As the Federal Reserve banks shutter check-processing centers around the country, they also are closing some of the vaults where they provide cash services to banks and credit unions.
The Fed announced Tuesday that it plans to stop offering cash services at its branches in Birmingham, Ala.; Oklahoma City; and Portland, Ore. Instead of operating cash vaults in those cities, it will hire armored cars to carry the currency to Fed sites in Atlanta, Dallas, and Seattle in an arrangement that it calls "cash depots."
The closings, to take effect over the next six to 12 months, are the second such round for cash-services centers. In 2004 and early 2005 the Fed discontinued cash services at its branches in Little Rock, Louisville, and Buffalo and established cash depot arrangements in those cities.
In all of the cases except Buffalo, the cash services offices are in cities where the Fed is shutting down its check-processing operations or has already done so. The Fed has said that the Buffalo site will continue to offer check processing.

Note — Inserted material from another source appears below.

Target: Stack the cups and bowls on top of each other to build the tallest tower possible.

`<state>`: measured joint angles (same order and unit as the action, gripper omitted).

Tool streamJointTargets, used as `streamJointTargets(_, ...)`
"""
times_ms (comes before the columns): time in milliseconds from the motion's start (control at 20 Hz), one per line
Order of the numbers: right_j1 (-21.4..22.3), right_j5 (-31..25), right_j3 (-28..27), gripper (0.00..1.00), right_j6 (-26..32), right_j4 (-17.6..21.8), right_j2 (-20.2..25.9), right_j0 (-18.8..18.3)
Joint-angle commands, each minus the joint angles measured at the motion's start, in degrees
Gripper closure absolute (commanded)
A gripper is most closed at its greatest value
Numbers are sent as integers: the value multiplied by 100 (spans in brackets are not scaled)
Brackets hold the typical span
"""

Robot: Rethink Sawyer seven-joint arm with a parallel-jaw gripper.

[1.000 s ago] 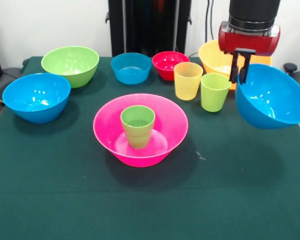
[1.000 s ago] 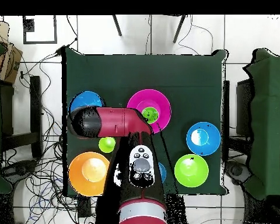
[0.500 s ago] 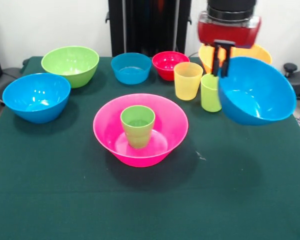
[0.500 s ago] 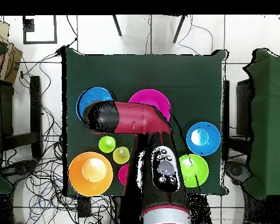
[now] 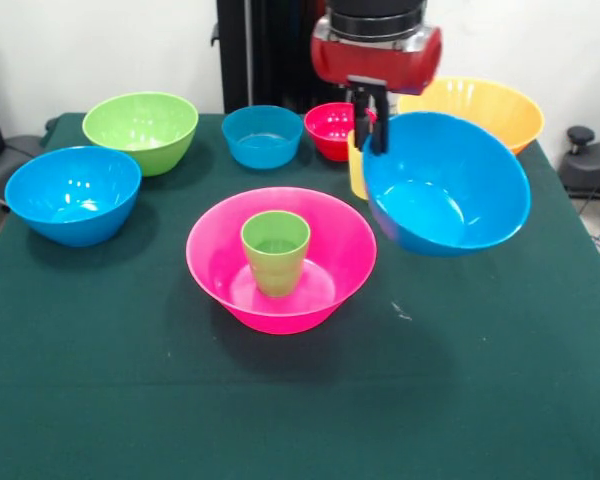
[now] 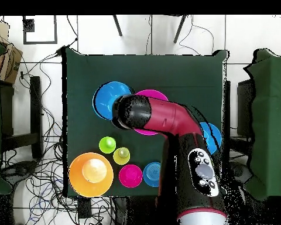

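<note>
My gripper (image 5: 370,122) is shut on the rim of a medium blue bowl (image 5: 445,185) and holds it tilted in the air, just right of the large pink bowl (image 5: 210,280). A green cup (image 5: 275,250) stands upright inside the pink bowl. In the overhead view the held blue bowl (image 6: 108,99) shows beside the pink bowl's rim (image 6: 154,94), and the arm hides the cup in it. The yellow-orange cup (image 5: 355,165) is mostly hidden behind the held bowl. A lime cup (image 6: 107,145) and the yellow-orange cup (image 6: 121,156) stand side by side.
A second medium blue bowl (image 5: 72,193) and a green bowl (image 5: 140,130) sit at the left. A small blue bowl (image 5: 263,135) and a small red bowl (image 5: 330,128) sit at the back. The large orange bowl (image 5: 480,105) sits at the back right.
My gripper has carried the blue bowl leftwards in the front view, from the table's right side to beside the pink bowl. The bowl now hides the lime cup there.
</note>
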<state>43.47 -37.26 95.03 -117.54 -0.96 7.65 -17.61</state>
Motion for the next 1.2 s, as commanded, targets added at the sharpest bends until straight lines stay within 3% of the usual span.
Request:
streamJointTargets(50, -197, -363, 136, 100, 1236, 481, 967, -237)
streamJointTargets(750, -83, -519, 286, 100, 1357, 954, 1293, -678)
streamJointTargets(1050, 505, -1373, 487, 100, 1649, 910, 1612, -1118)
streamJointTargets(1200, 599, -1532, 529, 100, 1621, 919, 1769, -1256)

Demand for the Fed's check-processing services is gradually declining because consumers have been shifting to other payment systems, such as automated clearing houses and debit cards. In addition, banks are starting to convert paper checks into digital image files and settling the payments electronically.
The use of cash, by contrast, is growing. The Fed says the dollar value of U.S. currency in circulation worldwide increased almost 88% in the decade from 1994 to 2004, to $720 billion. It says its deposits and order processing grew nearly 70% in the same period, to 75 billion banknotes.
Under the current system, banks must pay for the courier service to transport cash to the Fed branch. Mark L. Mullinix, the executive vice president of the Fed's national cash product office, said that with cash depots, the Fed will bear the cost of running the armored trucks to the more distant centers and not pass on the cost to the institutions.
"They're not incurring the additional expense of this depot program," he said.
Kathleen Milner, a senior vice president at Union Bank of California, which is mostly owned by Mitsubishi Tokyo Financial Group Inc., said the closings would not prove a hardship to banks.The Fed's coin services have relied on depot arrangements for some time with no problems for institutions, Ms. Milner said. Doing the same for cash is "just a means of making it more cost-effective to deliver this service."
Ms. Milner also serves on a Fed advisory panel for cash services.
Bert Ely, an analyst in Alexandria, Va., said the decline of checks clearly influenced this decision. He noted that Fed branches typically have only a few functions, including check processing, cash services, and housing bank examiners.
Examiners can work out of ordinary office buildings with no special security requirements, he said, so when check-processing operations shut down, "it loads too much overhead on the currency-handling side of it."
But Mr. Mullinix downplayed any connection between the check-center closings and the cash operations. "That's not how we've approached this project," he said.
The Fed is taking other steps to reduce cash shipments, he said, such as letting banks transfer the value of the currency to the Fed's books while keeping the paper money in their own vaults. Such "custodial inventory" would enable the banks to use the assets to meet reserve requirements or to make overnight loans.
Mr. Mullinix said the Fed has undertaken 11 pilot tests of the custodial inventory program. It plans to issue a final policy this year, he said; that policy could take effect in 2006.
In 2003 the Fed proposed charging a fee to banks that ordered new cash within five days of making a deposit. The proposal drew objections from the banks.